Assignment: What should come back is the data below, word for word, minus any picture.
-- Source information follows --
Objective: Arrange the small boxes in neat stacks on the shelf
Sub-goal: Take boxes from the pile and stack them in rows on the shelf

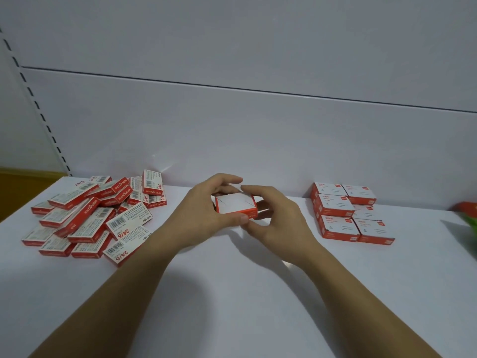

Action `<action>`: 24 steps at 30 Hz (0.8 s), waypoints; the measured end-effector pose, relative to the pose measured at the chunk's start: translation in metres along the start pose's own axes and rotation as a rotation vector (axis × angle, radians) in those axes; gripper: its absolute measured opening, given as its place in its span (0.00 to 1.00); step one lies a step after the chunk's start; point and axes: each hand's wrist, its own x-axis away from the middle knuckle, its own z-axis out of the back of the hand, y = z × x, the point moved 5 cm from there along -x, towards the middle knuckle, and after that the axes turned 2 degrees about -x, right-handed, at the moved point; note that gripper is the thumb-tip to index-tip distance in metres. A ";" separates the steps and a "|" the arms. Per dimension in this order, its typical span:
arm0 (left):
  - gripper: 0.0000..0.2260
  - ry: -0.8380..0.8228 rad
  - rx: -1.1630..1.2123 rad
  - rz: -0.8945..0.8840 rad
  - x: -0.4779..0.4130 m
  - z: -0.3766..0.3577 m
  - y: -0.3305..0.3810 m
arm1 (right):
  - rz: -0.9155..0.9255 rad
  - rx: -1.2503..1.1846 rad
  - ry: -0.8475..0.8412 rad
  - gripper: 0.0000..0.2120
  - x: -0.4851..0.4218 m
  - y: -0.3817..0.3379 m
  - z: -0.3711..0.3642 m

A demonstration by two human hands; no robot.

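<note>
- red-and-white box (233,204) held mid-shelf, both grips on it: left hand (204,208) pinches its near and far edges, right hand (276,218) curls round the right end.
- risk?
- seems just off the shelf (232,293); loose pinch and it drops or tilts. neat stacks (335,205) sit to the right, messy pile (85,218) left. careless set-down could knock the stacks crooked.

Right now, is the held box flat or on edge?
Flat. The box shows its broad white face upward with thin red sides; left hand and right hand hold it.
</note>
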 end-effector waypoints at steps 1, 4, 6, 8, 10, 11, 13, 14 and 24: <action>0.28 0.005 0.004 -0.002 0.001 0.002 0.002 | -0.015 -0.054 -0.006 0.23 0.000 -0.001 0.000; 0.28 0.008 0.036 -0.007 0.000 0.006 0.005 | -0.099 -0.215 -0.003 0.20 0.000 -0.002 0.004; 0.28 0.007 0.063 -0.009 0.001 0.007 0.006 | -0.158 -0.344 0.012 0.19 0.000 -0.001 0.008; 0.28 0.014 0.055 -0.015 0.001 0.008 0.007 | -0.183 -0.425 0.028 0.18 -0.001 0.000 0.011; 0.27 0.020 0.033 -0.020 0.000 0.009 0.006 | -0.201 -0.490 0.053 0.17 -0.001 0.003 0.014; 0.27 0.018 0.019 -0.018 -0.001 0.009 0.004 | -0.209 -0.528 0.069 0.17 -0.002 0.005 0.016; 0.26 0.012 -0.003 -0.016 -0.002 0.009 0.001 | -0.224 -0.586 0.091 0.16 -0.003 0.009 0.019; 0.26 0.012 -0.006 -0.017 -0.002 0.009 0.000 | -0.224 -0.605 0.093 0.16 -0.003 0.011 0.020; 0.11 0.073 -0.004 -0.053 -0.003 0.006 0.000 | -0.237 -0.599 0.118 0.14 -0.003 0.013 0.019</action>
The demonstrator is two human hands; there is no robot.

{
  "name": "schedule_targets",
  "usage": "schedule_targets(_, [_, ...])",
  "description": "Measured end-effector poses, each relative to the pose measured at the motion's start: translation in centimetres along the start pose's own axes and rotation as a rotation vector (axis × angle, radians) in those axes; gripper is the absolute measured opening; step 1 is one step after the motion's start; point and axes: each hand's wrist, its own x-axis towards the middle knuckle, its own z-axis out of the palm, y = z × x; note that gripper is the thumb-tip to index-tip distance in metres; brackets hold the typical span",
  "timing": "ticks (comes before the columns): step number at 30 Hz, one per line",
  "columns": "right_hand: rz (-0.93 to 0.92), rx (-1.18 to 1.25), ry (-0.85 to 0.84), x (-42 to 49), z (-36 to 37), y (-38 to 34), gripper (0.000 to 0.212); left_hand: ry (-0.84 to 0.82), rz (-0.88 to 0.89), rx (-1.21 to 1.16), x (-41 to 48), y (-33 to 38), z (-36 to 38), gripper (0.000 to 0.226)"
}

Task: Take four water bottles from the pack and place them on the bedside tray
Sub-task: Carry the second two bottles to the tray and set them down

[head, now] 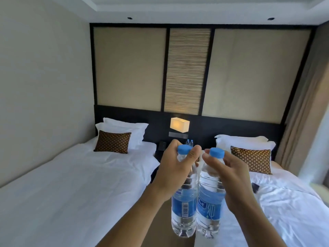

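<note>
Head view: person stands in the aisle between two white-sheeted beds, facing the dark headboard wall. Left hand is wrapped around the neck and shoulder of a clear plastic water bottle with blue cap and blue barcode label, fingers closed on it just under the cap. Right hand is clamped the same way on a second clear plastic water bottle with blue cap and blue label. Both bottles hang upright, side by side, touching or nearly so, near the camera and mid-air over the aisle.

Far centre, on the dark nightstand under the glowing square wall lamp, two small blue-capped bottles stand close together, mostly hidden behind the left hand's fingers. Tray itself is not visible; can't tell if they sit on one. The pack is not in the frame.

Brown patterned cushion on the left bed, matching cushion on the right bed; a dark flat object lies on the right bed, too cropped to identify.

Progress, judged: two bottles look already delivered, the last two are in hand. Left to do: walk forward to the far nightstand and set both down beside the first pair.
</note>
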Motion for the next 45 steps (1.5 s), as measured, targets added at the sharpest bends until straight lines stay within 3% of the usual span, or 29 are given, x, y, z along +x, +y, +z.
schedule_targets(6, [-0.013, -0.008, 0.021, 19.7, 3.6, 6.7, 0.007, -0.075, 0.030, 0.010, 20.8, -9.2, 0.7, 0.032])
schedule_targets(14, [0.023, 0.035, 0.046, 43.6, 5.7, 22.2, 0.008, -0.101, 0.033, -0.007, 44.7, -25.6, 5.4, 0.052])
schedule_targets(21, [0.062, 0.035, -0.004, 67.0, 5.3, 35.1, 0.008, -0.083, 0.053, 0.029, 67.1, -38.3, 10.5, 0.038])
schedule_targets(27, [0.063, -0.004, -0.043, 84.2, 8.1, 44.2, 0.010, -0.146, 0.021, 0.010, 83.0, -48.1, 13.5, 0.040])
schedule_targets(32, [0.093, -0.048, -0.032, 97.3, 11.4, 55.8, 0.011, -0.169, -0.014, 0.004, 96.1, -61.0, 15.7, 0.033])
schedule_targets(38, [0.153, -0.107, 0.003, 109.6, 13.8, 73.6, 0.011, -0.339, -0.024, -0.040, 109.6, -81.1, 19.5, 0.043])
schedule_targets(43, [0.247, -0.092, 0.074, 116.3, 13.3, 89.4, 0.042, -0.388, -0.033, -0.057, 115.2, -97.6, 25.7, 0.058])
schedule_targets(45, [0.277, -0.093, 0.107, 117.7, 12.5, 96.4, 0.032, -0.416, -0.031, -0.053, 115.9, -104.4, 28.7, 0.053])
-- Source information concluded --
Response to this task:
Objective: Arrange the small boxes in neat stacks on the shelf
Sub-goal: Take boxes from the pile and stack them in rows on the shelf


Action `<action>`: 24 steps at 30 Hz (0.8 s), waypoints; the measured end-effector pose, relative to the pose measured at the chunk's start: translation in metres along the start pose's own axes and rotation as a rotation vector (axis × angle, radians) in those axes; gripper: its absolute measured opening, given as its place in its span (0.00 to 1.00); step one lies a step after the chunk's start; point and axes: each hand's wrist, its own x-axis away from the middle knuckle, its own z-axis out of the back of the hand, y = z × x, the point moved 5 cm from there along -x, towards the middle knuckle, and after that the axes turned 2 degrees about -x, right-handed, at the moved point; note that gripper is the thumb-tip to index-tip distance in metres. A ";" separates the steps and a "|" the arms. Per dimension in this order, its typical span:
arm0 (left):
  - gripper: 0.0000..0.2260
  - ry: -0.8380..0.8228 rad
  - rx: -1.1630..1.2123 rad
  - rz: -0.8945..0.8840 rad
  - x: -0.4779..0.4130 m
  - z: -0.3766..0.3577 m
  - y: -0.3305..0.3810 m
arm1 (right):
  - rz: -0.9155..0.9255 rad
  - rx: -1.2503..1.1846 rad
  - ry: -0.8475..0.8412 rad
  - gripper: 0.0000..0.2120
  - x: -0.4851..0.4218 m
  - y: -0.3817..0.3379 m
  - z: -0.3711..0.3642 m

A demonstration by two human hands; no robot.

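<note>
- red-and-white box (233,204) held mid-shelf, both grips on it: left hand (204,208) pinches its near and far edges, right hand (276,218) curls round the right end.
- risk?
- seems just off the shelf (232,293); loose pinch and it drops or tilts. neat stacks (335,205) sit to the right, messy pile (85,218) left. careless set-down could knock the stacks crooked.

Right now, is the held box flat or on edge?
Flat. The box shows its broad white face upward with thin red sides; left hand and right hand hold it.
</note>
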 end-effector waypoints at steps 1, 4, 6, 8, 10, 11, 13, 14 and 24: <action>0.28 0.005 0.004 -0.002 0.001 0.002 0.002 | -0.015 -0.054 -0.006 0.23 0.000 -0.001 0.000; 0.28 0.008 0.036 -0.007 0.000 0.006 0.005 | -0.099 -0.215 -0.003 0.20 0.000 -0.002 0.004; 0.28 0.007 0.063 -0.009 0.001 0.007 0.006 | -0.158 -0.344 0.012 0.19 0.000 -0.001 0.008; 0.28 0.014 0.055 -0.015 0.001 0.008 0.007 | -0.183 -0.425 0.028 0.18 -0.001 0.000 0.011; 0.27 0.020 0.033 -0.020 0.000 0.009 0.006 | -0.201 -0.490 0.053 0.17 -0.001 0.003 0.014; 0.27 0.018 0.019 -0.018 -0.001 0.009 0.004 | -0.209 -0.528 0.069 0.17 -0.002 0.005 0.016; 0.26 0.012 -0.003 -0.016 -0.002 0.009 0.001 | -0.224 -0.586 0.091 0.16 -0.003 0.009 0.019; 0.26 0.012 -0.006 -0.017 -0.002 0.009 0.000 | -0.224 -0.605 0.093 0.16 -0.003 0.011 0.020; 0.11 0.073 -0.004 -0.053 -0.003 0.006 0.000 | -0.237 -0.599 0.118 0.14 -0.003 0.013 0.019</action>
The demonstrator is two human hands; there is no robot.

{
  "name": "schedule_targets",
  "usage": "schedule_targets(_, [_, ...])",
  "description": "Measured end-effector poses, each relative to the pose measured at the motion's start: translation in centimetres along the start pose's own axes and rotation as a rotation vector (axis × angle, radians) in those axes; gripper is the absolute measured opening; step 1 is one step after the motion's start; point and axes: each hand's wrist, its own x-axis towards the middle knuckle, its own z-axis out of the palm, y = z × x; note that gripper is the thumb-tip to index-tip distance in metres; brackets hold the typical span",
  "timing": "ticks (comes before the columns): step number at 30 Hz, one per line",
  "columns": "right_hand: rz (-0.93 to 0.92), rx (-1.18 to 1.25), ry (-0.85 to 0.84), x (-42 to 49), z (-36 to 37), y (-38 to 34), gripper (0.000 to 0.212); left_hand: ry (-0.84 to 0.82), rz (-0.88 to 0.89), rx (-1.21 to 1.16), x (-41 to 48), y (-33 to 38), z (-36 to 38), gripper (0.000 to 0.226)"
}

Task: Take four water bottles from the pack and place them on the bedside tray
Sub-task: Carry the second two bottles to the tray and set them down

[head, now] 

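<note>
Head view: person stands in the aisle between two white-sheeted beds, facing the dark headboard wall. Left hand is wrapped around the neck and shoulder of a clear plastic water bottle with blue cap and blue barcode label, fingers closed on it just under the cap. Right hand is clamped the same way on a second clear plastic water bottle with blue cap and blue label. Both bottles hang upright, side by side, touching or nearly so, near the camera and mid-air over the aisle.

Far centre, on the dark nightstand under the glowing square wall lamp, two small blue-capped bottles stand close together, mostly hidden behind the left hand's fingers. Tray itself is not visible; can't tell if they sit on one. The pack is not in the frame.

Brown patterned cushion on the left bed, matching cushion on the right bed; a dark flat object lies on the right bed, too cropped to identify.

Progress, judged: two bottles look already delivered, the last two are in hand. Left to do: walk forward to the far nightstand and set both down beside the first pair.
</note>
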Motion for the next 45 steps (1.5 s), as measured, targets added at the sharpest bends until straight lines stay within 3% of the usual span, or 29 are given, x, y, z along +x, +y, +z.
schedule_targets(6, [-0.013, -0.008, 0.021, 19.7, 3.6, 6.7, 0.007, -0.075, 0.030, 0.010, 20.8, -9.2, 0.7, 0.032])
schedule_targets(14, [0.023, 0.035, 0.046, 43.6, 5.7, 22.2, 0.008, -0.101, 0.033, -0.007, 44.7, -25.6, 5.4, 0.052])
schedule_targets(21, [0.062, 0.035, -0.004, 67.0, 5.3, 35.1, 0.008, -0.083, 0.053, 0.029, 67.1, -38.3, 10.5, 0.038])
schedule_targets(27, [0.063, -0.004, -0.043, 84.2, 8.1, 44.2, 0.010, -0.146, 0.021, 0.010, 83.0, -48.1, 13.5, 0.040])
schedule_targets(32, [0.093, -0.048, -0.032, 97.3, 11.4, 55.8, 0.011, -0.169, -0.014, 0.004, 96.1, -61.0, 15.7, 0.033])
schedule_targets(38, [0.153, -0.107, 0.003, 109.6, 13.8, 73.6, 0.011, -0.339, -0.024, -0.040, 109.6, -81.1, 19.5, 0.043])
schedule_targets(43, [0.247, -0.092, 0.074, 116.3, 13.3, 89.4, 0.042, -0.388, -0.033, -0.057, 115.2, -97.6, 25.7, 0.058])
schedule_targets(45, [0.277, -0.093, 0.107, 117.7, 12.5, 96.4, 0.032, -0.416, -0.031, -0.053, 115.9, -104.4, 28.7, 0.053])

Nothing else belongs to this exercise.